◆ WHAT TO DO: Only one stretch of the data is wanted: the line containing "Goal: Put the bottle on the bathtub", the line containing "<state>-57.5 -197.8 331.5", and every line between them, copied exactly.

◆ DATASET ENTRIES:
++++++++++
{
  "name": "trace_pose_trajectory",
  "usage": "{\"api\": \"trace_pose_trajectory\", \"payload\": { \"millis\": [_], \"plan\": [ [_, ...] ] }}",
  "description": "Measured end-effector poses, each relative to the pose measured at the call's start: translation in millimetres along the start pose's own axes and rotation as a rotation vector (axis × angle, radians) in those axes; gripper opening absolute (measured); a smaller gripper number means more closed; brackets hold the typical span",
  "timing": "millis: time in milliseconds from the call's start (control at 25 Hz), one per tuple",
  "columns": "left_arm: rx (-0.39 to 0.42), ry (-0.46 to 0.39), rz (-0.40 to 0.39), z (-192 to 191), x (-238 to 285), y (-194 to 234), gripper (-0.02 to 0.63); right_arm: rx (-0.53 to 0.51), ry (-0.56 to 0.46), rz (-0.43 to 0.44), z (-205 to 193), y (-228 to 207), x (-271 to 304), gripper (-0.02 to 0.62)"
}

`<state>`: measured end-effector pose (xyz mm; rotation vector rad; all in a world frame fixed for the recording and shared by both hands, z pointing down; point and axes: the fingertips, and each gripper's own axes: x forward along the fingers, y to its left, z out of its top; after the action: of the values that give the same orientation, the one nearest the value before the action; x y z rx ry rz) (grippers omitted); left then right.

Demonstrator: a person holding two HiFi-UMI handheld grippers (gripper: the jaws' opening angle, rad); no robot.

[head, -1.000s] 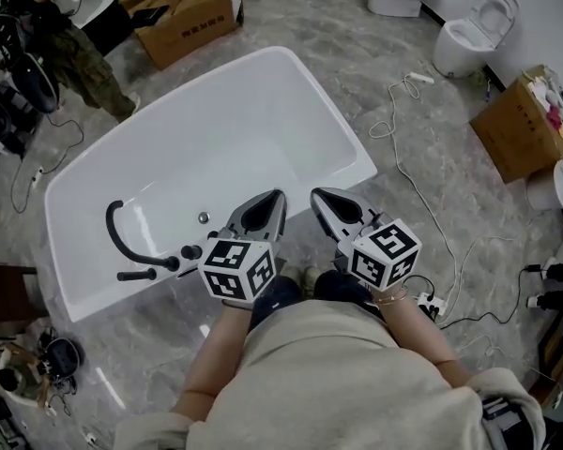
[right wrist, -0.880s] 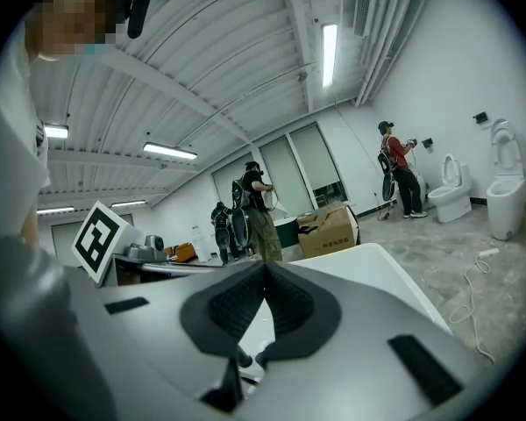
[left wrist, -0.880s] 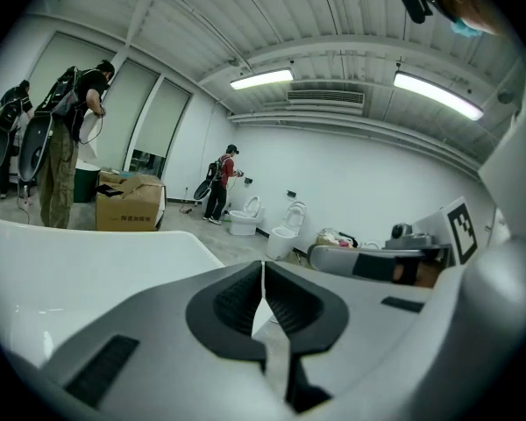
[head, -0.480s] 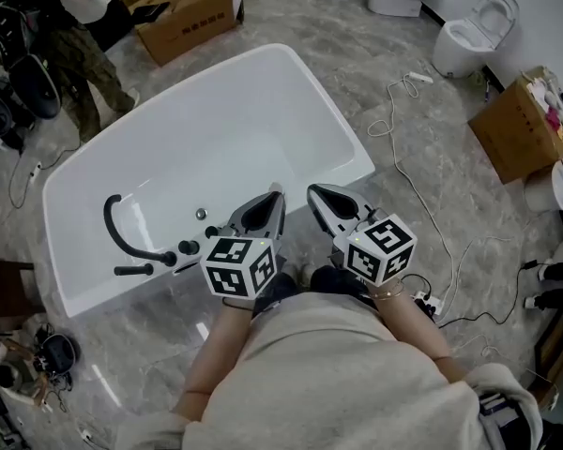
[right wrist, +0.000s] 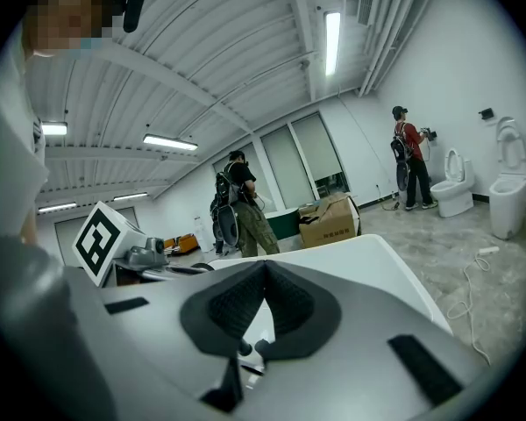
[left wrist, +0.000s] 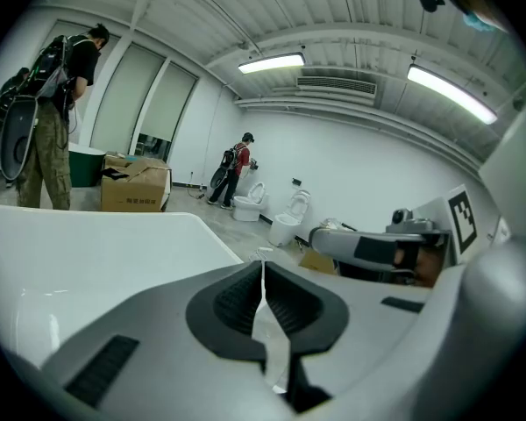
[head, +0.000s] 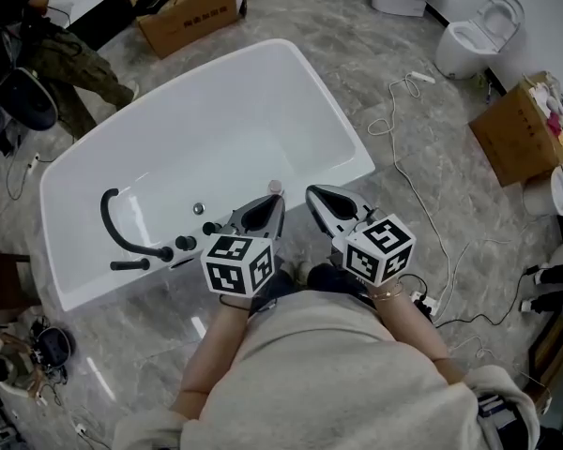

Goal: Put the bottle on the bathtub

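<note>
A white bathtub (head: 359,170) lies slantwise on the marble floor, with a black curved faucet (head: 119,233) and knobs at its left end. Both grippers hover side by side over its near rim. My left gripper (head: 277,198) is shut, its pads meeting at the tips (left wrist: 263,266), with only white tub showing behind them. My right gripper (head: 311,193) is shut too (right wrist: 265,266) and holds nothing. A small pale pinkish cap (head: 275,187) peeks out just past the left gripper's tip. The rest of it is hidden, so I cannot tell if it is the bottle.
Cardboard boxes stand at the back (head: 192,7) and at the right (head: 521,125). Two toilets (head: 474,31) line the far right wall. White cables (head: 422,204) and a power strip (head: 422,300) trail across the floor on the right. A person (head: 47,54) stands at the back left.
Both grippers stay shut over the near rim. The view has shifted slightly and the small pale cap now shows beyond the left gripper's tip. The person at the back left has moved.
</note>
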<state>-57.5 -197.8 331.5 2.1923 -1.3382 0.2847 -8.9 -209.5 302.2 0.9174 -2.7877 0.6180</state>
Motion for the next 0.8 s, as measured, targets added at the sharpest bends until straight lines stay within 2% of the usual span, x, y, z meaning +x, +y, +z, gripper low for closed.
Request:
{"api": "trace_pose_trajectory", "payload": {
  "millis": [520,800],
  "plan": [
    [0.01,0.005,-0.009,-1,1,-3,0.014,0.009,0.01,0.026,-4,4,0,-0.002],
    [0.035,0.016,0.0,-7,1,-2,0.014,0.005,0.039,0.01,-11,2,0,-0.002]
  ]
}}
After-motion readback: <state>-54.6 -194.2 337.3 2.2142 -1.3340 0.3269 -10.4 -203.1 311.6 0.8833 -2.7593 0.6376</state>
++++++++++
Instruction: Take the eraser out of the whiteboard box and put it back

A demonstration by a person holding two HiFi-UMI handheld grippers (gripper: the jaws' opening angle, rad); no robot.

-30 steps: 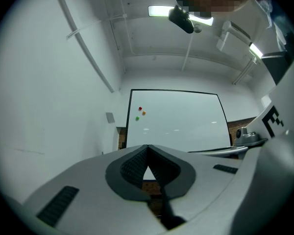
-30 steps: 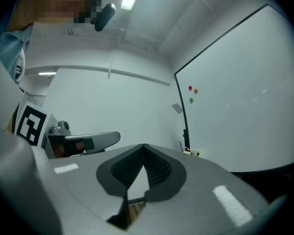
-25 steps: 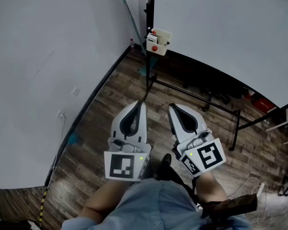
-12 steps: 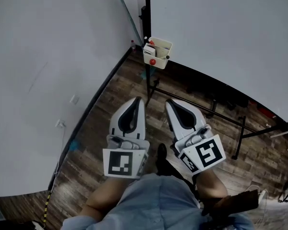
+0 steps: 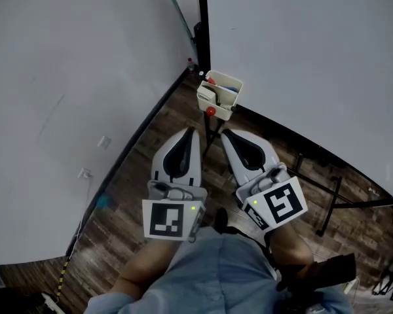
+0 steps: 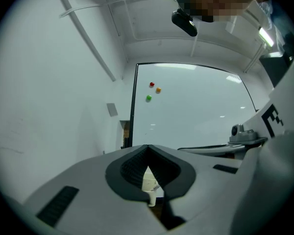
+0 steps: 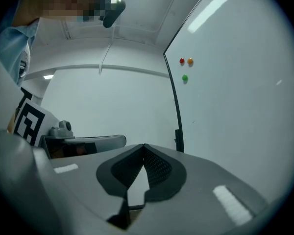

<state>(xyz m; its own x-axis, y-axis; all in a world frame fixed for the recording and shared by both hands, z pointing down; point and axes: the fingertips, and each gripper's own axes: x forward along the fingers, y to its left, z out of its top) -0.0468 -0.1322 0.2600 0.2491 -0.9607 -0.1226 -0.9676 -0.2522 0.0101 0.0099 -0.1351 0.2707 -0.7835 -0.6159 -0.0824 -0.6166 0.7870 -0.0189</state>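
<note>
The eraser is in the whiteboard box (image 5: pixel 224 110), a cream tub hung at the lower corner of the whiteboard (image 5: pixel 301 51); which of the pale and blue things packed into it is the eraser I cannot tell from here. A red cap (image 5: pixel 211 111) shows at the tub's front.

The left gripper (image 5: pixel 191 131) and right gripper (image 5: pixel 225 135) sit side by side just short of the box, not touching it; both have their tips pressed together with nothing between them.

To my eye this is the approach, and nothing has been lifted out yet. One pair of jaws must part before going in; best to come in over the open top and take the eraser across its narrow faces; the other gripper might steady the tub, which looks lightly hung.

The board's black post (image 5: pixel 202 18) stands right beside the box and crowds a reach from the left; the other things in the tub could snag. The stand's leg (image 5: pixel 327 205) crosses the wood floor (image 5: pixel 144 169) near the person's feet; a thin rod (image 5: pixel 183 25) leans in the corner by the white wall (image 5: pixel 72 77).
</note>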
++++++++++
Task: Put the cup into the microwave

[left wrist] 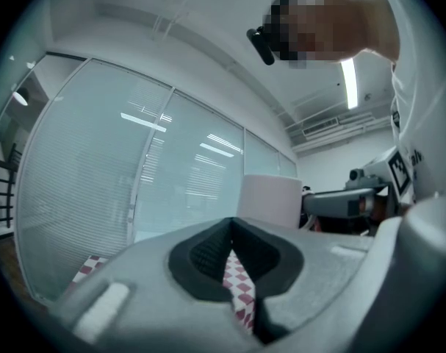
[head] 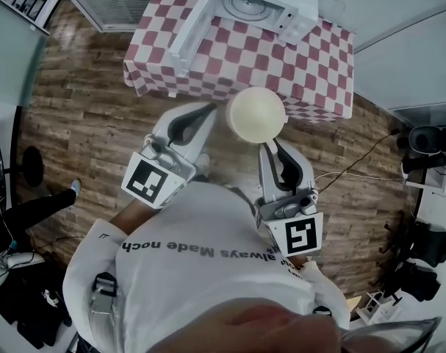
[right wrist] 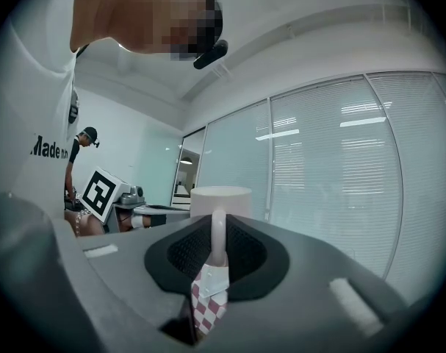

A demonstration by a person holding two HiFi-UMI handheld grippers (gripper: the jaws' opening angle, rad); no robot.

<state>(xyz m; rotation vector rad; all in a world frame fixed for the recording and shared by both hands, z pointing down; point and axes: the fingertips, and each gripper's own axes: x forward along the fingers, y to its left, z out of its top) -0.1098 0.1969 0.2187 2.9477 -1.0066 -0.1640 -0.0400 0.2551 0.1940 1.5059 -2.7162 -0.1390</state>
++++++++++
◆ YOUR RESPONSE:
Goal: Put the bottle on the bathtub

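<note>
A white bathtub (head: 359,170) lies slantwise on the marble floor, with a black curved faucet (head: 119,233) and knobs at its left end. Both grippers hover side by side over its near rim. My left gripper (head: 277,198) is shut, its pads meeting at the tips (left wrist: 263,266), with only white tub showing behind them. My right gripper (head: 311,193) is shut too (right wrist: 265,266) and holds nothing. A small pale pinkish cap (head: 275,187) peeks out just past the left gripper's tip. The rest of it is hidden, so I cannot tell if it is the bottle.
Cardboard boxes stand at the back (head: 192,7) and at the right (head: 521,125). Two toilets (head: 474,31) line the far right wall. White cables (head: 422,204) and a power strip (head: 422,300) trail across the floor on the right. A person (head: 47,54) stands at the back left.
Both grippers stay shut over the near rim. The view has shifted slightly and the small pale cap now shows beyond the left gripper's tip. The person at the back left has moved.
</note>
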<state>-57.5 -197.8 331.5 2.1923 -1.3382 0.2847 -8.9 -209.5 302.2 0.9174 -2.7877 0.6180</state>

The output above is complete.